A convention of the minority is only a caucus on a national scale.[1] This is why it does not signify, in itself, a principled change of the situation. It is only a new step on the same road, a bad step on the road of split, but not necessarily the split itself. Possibly, even surely, there are two or three tendencies inside the opposition in respect to the split question and the aim of the convention is to unify them. On what basis? Probably some leaders don’t see in their desperation any other way than a split.

Under these conditions a vigorous intervention in favor of unity by the majority could possibly make more difficult the task of the conscious splitters. Could not your caucus or possibly even better, the official majority of the NC or the PC address the Cleveland convention with a message concerning one question only, namely the unity of the party.
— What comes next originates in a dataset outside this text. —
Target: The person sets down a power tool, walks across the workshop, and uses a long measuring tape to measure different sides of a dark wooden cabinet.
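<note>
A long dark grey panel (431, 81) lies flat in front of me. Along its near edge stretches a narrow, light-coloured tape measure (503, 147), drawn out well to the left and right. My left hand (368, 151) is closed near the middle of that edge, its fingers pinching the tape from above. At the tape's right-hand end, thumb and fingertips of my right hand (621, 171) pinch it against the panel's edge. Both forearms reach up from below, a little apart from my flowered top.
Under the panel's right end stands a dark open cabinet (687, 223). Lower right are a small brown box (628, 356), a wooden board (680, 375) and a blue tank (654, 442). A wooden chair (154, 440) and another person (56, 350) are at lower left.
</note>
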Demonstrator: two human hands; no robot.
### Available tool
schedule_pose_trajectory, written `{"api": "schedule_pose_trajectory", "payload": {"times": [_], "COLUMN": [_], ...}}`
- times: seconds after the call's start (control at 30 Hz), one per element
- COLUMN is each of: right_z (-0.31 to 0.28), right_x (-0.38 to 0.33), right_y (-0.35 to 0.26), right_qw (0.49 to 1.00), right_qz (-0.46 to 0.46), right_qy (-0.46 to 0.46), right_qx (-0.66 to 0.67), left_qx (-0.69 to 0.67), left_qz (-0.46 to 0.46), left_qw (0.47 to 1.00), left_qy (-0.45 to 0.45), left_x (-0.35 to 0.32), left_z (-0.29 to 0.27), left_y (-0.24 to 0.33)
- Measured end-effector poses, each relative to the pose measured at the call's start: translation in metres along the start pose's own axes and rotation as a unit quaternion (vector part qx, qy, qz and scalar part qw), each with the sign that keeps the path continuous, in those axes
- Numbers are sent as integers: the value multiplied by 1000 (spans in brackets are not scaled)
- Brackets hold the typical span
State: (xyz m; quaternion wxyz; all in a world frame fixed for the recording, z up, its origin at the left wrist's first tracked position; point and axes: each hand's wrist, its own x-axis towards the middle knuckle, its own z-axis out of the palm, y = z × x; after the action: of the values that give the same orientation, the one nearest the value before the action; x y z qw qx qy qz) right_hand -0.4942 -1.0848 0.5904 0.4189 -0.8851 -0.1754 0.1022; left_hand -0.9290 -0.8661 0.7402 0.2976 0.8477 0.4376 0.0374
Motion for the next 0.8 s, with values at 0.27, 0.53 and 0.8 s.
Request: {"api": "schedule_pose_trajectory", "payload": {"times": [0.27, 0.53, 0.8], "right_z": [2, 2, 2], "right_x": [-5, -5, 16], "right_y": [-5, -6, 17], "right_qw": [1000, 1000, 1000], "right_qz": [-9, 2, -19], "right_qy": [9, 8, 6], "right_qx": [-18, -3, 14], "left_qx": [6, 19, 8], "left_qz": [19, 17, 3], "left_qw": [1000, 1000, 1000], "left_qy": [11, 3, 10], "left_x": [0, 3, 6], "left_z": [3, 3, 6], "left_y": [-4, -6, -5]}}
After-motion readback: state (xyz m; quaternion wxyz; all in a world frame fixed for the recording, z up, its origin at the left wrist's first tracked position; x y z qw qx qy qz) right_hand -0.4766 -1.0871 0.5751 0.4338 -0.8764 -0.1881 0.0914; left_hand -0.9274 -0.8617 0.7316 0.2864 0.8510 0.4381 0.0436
In such a letter I wouldn’t introduce the question of the character of the Soviet Union or of the mixed war, otherwise it could be understood that their position on these questions must be abandoned as a precondition for remaining in the party. Not at all. You accept them as they are, if they have a real devotion to the party and the 4th International and are ready to accept discipline in action.

With best greetings,

LEON TROTSKY

  1. ↑ The minority convoked a conference of their group in cleveland on February 24-25, 1940. This conference resolved that there existed two politically irreconcilable tendencies in the party and that “the party must extend to whichever group is the minority at the convention the right to publish a public political journal of its own defending the general programme of the Fourth International [and which] would at the same time present in an objective manner the special position of its tendency on the disputed Russian question.” The majority rejected the demands of the minority. – Ed.